- _TASK TO COMPLETE_
Could you return every line of the records below that contains the word "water"?
-=-=-
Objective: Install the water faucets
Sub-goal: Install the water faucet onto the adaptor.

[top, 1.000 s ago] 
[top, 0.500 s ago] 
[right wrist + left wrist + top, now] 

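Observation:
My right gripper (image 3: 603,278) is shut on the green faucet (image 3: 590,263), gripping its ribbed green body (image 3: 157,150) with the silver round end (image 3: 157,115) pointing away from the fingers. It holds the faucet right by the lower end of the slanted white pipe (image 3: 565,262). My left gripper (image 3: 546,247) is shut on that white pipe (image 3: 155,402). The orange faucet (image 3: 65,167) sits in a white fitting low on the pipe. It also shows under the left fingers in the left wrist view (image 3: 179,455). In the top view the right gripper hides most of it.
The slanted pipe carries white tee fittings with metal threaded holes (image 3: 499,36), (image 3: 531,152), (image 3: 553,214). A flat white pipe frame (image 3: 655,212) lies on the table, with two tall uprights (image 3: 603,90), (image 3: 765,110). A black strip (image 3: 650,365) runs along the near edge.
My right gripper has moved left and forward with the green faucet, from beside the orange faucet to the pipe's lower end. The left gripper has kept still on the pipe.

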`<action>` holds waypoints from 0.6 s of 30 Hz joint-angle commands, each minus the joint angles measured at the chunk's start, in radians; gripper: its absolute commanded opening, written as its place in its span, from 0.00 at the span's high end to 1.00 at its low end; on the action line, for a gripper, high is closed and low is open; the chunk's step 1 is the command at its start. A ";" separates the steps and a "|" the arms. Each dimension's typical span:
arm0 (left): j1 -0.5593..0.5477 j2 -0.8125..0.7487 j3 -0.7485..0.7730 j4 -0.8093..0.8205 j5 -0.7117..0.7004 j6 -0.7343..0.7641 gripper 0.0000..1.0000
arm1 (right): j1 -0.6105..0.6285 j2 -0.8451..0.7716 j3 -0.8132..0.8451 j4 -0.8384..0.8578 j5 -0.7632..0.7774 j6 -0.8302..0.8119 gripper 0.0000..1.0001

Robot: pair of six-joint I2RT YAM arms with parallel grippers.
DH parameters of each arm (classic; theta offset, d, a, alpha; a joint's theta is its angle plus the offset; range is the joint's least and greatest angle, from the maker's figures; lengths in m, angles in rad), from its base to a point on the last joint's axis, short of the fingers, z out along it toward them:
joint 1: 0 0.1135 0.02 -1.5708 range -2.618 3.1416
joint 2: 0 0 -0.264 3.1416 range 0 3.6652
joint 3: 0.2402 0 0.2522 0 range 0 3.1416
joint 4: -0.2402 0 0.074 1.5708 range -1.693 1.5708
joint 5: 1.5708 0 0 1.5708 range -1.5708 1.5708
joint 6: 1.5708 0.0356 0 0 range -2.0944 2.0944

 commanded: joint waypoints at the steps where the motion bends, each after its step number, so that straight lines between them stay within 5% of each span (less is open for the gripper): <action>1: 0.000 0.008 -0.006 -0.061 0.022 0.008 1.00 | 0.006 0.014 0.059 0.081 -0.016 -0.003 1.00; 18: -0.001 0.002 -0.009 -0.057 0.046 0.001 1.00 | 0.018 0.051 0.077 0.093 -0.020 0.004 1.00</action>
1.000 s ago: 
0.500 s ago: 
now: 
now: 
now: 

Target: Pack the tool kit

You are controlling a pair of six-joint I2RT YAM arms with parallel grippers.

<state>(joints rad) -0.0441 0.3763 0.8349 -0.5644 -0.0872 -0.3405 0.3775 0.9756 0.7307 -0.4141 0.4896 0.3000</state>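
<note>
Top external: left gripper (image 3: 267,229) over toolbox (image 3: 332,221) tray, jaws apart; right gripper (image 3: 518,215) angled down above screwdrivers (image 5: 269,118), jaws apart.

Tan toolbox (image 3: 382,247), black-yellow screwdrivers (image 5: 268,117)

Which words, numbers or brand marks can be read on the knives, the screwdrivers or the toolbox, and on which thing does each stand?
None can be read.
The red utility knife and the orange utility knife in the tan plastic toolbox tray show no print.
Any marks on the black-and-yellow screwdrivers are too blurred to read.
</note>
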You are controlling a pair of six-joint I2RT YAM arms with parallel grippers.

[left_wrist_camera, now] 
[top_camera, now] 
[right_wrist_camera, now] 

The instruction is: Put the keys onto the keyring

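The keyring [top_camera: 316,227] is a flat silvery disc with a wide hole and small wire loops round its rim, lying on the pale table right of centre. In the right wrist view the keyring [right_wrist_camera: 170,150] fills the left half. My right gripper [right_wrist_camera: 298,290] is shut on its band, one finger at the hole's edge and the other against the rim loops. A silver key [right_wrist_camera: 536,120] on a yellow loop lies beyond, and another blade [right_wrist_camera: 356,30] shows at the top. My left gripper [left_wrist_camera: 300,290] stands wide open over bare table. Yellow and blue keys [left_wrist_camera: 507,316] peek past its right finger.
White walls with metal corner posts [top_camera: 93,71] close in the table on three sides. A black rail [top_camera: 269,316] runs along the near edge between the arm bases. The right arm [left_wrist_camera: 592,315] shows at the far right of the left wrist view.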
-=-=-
- _RESULT OF THIS TASK_
Objective: Install the water faucets
Sub-goal: Install the water faucet onto the adaptor.

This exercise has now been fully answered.